# Exercise directions
Each line holding the string "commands" is to be copied from the data.

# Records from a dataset

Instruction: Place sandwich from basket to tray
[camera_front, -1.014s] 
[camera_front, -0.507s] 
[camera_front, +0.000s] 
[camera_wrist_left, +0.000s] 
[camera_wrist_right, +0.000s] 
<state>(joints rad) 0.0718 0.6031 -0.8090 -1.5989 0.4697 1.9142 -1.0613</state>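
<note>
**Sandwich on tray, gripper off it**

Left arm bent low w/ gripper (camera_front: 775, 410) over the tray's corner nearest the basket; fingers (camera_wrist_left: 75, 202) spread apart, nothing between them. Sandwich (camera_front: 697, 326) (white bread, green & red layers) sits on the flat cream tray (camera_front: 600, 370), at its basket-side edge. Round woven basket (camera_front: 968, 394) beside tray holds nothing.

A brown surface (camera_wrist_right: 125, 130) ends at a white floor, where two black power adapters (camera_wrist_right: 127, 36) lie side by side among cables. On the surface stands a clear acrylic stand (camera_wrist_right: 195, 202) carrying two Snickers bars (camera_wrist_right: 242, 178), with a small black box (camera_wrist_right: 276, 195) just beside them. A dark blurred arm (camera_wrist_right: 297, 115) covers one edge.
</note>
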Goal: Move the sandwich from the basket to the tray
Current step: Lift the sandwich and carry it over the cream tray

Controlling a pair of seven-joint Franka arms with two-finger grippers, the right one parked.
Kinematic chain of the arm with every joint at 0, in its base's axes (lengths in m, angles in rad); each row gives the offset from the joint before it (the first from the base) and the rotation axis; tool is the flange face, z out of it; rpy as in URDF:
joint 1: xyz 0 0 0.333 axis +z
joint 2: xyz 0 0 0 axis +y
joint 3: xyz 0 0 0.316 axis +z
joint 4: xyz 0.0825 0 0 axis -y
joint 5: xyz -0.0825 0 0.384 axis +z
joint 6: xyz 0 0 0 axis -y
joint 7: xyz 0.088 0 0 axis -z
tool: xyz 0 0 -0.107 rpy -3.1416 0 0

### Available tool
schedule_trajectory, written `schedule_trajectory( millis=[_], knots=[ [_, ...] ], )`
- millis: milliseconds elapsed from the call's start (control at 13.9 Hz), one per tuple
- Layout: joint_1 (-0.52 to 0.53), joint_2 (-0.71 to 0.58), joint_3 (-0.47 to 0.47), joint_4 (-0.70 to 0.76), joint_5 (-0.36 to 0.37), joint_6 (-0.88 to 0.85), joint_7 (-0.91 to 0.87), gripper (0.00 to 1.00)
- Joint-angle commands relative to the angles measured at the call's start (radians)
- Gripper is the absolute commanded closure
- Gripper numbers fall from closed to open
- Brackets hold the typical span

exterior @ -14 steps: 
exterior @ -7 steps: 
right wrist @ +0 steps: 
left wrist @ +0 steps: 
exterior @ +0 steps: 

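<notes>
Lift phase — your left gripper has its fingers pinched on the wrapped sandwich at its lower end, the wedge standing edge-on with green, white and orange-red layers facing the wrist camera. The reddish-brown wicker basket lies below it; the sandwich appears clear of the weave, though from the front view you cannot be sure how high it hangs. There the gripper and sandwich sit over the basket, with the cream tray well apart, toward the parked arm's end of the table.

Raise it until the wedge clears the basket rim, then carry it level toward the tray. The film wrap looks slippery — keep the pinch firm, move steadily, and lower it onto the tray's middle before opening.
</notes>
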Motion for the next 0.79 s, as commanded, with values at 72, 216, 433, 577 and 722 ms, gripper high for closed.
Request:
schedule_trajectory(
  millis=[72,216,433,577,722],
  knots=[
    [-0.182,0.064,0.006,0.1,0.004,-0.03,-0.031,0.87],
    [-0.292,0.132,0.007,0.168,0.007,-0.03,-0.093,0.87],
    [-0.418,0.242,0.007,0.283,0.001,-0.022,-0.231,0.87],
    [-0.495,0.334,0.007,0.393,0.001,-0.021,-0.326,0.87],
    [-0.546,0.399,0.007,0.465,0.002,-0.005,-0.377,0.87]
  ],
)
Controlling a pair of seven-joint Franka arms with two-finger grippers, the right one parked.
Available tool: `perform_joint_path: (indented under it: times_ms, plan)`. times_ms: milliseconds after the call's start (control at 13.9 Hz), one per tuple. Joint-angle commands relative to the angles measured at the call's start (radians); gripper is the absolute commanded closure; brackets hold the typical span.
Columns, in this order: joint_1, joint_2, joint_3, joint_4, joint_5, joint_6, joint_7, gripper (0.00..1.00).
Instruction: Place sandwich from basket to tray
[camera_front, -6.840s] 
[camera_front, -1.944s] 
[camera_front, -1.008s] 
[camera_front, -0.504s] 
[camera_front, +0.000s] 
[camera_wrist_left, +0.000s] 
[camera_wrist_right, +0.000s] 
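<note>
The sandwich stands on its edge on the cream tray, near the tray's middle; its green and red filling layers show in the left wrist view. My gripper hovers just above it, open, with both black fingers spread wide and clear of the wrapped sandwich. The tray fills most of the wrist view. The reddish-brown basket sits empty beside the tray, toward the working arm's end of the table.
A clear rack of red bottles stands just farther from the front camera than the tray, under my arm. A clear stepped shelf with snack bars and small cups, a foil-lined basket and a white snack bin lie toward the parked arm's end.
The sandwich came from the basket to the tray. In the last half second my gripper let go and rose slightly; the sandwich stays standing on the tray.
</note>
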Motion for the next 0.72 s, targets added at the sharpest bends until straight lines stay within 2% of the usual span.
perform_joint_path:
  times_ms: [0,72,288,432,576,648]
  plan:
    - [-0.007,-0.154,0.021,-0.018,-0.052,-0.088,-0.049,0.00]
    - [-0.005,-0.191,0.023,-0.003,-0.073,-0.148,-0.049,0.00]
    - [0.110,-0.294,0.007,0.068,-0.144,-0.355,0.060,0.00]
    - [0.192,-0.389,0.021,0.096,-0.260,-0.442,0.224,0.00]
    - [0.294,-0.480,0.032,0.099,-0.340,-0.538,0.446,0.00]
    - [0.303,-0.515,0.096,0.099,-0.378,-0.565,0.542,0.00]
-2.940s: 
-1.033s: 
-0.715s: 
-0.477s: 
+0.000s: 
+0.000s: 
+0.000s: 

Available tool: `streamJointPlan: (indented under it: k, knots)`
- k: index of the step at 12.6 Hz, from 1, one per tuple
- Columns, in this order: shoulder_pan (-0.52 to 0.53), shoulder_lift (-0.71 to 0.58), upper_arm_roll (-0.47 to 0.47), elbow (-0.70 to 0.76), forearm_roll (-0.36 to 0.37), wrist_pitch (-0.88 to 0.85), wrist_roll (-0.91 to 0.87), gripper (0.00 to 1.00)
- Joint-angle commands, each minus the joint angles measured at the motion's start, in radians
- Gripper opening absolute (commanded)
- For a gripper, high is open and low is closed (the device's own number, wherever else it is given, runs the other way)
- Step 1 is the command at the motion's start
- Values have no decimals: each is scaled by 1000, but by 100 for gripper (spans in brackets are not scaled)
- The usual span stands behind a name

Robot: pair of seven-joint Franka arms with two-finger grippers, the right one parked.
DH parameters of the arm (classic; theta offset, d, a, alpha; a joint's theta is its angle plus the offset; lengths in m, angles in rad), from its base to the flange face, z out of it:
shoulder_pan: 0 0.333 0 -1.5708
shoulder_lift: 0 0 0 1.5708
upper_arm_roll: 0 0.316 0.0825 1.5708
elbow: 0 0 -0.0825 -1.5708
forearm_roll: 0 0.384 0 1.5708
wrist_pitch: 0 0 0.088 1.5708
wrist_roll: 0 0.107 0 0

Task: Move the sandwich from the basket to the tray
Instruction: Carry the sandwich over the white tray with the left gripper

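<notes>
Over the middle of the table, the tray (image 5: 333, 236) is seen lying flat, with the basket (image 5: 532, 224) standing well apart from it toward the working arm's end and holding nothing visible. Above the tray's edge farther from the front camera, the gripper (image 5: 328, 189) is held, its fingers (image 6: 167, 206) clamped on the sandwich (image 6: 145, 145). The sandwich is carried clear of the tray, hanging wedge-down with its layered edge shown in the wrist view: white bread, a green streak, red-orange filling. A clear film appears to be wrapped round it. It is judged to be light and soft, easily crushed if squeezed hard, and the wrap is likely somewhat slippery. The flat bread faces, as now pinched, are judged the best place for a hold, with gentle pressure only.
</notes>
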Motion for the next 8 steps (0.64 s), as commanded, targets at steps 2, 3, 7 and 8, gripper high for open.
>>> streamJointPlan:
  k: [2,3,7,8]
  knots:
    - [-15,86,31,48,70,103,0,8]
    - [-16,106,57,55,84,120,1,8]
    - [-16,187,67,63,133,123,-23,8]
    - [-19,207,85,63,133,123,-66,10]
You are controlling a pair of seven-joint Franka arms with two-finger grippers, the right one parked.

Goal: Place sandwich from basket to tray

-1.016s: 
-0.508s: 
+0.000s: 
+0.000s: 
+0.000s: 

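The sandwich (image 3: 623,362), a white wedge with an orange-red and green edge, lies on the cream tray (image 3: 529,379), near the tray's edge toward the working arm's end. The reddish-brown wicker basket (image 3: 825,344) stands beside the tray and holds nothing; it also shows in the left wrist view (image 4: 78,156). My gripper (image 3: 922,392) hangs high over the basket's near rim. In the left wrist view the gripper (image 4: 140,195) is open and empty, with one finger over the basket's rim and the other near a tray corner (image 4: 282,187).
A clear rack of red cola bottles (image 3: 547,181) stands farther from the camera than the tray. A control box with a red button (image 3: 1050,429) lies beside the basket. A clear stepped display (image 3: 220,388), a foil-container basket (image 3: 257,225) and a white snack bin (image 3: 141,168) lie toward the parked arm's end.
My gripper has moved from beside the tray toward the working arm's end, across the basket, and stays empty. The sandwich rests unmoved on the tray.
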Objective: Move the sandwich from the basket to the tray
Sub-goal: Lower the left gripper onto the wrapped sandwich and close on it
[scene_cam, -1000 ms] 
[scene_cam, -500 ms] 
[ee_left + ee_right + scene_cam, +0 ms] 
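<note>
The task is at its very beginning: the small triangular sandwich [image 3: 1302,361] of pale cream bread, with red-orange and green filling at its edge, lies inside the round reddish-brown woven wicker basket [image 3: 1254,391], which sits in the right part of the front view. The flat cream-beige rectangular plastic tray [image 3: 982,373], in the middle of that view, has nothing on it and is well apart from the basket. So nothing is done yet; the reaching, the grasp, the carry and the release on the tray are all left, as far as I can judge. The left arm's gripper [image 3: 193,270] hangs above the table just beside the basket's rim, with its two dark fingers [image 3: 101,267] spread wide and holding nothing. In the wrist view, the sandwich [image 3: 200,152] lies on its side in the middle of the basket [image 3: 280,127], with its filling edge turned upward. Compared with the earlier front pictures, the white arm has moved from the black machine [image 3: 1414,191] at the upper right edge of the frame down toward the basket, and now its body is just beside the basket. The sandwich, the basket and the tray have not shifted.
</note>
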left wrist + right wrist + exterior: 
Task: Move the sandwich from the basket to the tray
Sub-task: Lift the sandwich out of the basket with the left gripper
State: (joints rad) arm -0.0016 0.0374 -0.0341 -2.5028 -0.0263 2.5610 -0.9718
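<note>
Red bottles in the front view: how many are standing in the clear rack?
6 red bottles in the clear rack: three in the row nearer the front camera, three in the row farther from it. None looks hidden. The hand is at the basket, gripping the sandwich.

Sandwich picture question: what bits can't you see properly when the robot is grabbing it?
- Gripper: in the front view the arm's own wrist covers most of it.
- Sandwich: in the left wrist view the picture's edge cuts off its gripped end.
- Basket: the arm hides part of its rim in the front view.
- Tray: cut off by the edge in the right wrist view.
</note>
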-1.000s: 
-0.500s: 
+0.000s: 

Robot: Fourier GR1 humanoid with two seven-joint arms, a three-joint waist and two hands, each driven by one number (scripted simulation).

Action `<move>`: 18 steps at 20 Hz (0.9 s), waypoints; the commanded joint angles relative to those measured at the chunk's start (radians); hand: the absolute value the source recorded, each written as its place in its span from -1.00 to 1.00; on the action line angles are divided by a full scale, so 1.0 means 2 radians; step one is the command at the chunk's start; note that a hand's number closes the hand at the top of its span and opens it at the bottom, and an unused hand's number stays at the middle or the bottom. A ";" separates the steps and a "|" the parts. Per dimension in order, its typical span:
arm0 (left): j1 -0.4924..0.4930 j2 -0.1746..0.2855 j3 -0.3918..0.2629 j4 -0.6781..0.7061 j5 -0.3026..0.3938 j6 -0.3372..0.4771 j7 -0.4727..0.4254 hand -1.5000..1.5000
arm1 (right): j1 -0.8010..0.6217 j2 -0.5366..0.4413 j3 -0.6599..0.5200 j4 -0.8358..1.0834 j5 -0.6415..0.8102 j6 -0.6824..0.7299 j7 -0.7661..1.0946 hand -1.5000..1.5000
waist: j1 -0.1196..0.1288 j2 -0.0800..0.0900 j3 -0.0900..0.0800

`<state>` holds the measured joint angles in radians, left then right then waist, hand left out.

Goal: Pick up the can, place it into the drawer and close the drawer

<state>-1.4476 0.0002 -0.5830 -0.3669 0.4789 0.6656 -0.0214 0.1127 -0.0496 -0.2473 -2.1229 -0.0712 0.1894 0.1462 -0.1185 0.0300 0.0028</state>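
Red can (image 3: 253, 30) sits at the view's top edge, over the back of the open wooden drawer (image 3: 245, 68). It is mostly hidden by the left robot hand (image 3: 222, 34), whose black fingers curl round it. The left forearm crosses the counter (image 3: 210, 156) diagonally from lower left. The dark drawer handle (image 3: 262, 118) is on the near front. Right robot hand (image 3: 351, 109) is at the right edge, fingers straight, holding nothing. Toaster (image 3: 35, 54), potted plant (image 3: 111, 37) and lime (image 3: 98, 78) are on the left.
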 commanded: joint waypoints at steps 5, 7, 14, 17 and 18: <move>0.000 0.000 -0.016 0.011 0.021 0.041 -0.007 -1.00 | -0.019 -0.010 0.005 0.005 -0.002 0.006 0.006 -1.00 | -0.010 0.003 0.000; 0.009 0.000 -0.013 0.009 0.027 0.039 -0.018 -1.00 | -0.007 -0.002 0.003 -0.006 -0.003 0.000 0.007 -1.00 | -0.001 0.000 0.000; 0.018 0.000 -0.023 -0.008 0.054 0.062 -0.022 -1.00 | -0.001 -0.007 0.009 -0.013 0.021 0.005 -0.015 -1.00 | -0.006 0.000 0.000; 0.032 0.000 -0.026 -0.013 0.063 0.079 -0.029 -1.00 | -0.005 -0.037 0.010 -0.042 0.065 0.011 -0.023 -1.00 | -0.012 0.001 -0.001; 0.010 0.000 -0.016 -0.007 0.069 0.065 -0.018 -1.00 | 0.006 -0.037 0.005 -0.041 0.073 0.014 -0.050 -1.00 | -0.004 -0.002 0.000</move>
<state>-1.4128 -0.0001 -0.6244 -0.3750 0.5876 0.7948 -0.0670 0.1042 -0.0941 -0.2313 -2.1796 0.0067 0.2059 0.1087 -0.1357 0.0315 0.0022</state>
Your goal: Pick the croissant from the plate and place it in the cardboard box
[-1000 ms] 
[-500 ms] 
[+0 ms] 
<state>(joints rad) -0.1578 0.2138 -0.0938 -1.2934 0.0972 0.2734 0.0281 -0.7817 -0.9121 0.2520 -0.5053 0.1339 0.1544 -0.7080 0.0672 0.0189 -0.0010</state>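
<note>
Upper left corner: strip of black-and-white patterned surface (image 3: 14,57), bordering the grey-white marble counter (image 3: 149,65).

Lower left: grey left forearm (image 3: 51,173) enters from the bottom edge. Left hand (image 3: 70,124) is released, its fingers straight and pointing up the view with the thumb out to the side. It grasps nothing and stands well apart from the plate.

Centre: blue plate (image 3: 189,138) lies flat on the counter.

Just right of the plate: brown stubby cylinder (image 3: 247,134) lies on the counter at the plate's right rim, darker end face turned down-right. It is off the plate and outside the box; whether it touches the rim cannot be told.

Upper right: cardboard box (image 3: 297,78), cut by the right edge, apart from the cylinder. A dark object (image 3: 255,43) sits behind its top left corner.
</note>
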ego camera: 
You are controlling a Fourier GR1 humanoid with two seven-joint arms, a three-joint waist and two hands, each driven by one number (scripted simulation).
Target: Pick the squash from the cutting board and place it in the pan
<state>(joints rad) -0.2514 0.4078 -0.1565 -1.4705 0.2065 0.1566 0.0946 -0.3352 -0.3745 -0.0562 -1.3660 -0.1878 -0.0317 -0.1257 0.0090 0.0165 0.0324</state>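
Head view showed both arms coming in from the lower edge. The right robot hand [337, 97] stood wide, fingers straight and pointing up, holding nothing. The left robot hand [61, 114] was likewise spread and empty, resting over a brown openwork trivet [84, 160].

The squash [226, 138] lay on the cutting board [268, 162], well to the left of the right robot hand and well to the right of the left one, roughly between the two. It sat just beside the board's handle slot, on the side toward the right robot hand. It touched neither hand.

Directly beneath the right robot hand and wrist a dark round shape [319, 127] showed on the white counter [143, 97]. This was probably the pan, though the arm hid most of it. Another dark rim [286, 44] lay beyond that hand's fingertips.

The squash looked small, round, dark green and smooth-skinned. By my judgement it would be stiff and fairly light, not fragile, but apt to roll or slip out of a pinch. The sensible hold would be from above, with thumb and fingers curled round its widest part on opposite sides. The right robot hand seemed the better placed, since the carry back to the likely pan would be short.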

# Written response
- Joint-angle commands relative to the angles measured at the call's start (radians)
Available tool: `perform_joint_path: (indented under it: times_ms, plan)`. times_ms: milliseconds after the call's start (control at 13.9 Hz), one per tuple. Joint-angle commands relative to the angles measured at the call's start (radians); gripper is the absolute commanded closure; brackets hold the typical span.
- Joint-angle commands, each minus the joint angles measured at the motion's start, in radians

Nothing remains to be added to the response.